- _What you will do_: Word for word, retype every line of the data.

- _Dataset section_:
------------------------------------------------

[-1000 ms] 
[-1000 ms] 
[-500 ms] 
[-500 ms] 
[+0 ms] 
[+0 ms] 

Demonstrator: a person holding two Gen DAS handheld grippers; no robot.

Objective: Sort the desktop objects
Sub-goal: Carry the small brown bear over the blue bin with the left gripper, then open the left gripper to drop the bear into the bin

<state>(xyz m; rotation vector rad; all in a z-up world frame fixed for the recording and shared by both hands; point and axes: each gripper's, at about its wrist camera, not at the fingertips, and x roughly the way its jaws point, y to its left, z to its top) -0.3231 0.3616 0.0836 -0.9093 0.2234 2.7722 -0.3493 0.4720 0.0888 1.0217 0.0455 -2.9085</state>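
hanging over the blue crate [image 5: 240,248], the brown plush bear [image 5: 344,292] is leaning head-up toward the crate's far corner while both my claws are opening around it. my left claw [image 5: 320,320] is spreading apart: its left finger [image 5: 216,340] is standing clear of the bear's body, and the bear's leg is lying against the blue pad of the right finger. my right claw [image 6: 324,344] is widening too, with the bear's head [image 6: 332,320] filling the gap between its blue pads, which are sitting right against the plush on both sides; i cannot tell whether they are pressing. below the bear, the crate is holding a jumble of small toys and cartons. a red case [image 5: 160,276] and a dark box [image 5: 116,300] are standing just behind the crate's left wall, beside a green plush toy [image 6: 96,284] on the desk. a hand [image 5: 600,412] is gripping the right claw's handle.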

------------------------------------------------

- _Expected output_:
[-1000 ms] 
[-1000 ms] 
[-500 ms] 
[-500 ms] 
[+0 ms] 
[+0 ms] 

Demonstrator: a person holding two Gen DAS handheld grippers; no robot.

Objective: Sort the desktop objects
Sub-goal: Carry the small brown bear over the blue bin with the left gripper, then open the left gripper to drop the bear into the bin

<state>(xyz m; rotation vector rad; all in a z-up world frame fixed for the recording and shared by both hands; point and axes: each gripper's, at about its wrist camera, not at the fingertips, and x roughly the way its jaws point, y to its left, z to its top) -0.3231 0.3616 0.0836 -0.9093 0.2234 2.7722 -0.3493 0.4720 0.0888 1.0217 0.0455 -2.9085</state>
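hanging over the blue crate [image 5: 240,248], the brown plush bear [image 5: 344,292] is leaning head-up toward the crate's far corner while both my claws are opening around it. my left claw [image 5: 320,320] is spreading apart: its left finger [image 5: 216,340] is standing clear of the bear's body, and the bear's leg is lying against the blue pad of the right finger. my right claw [image 6: 324,344] is widening too, with the bear's head [image 6: 332,320] filling the gap between its blue pads, which are sitting right against the plush on both sides; i cannot tell whether they are pressing. below the bear, the crate is holding a jumble of small toys and cartons. a red case [image 5: 160,276] and a dark box [image 5: 116,300] are standing just behind the crate's left wall, beside a green plush toy [image 6: 96,284] on the desk. a hand [image 5: 600,412] is gripping the right claw's handle.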

There is nothing further in this answer.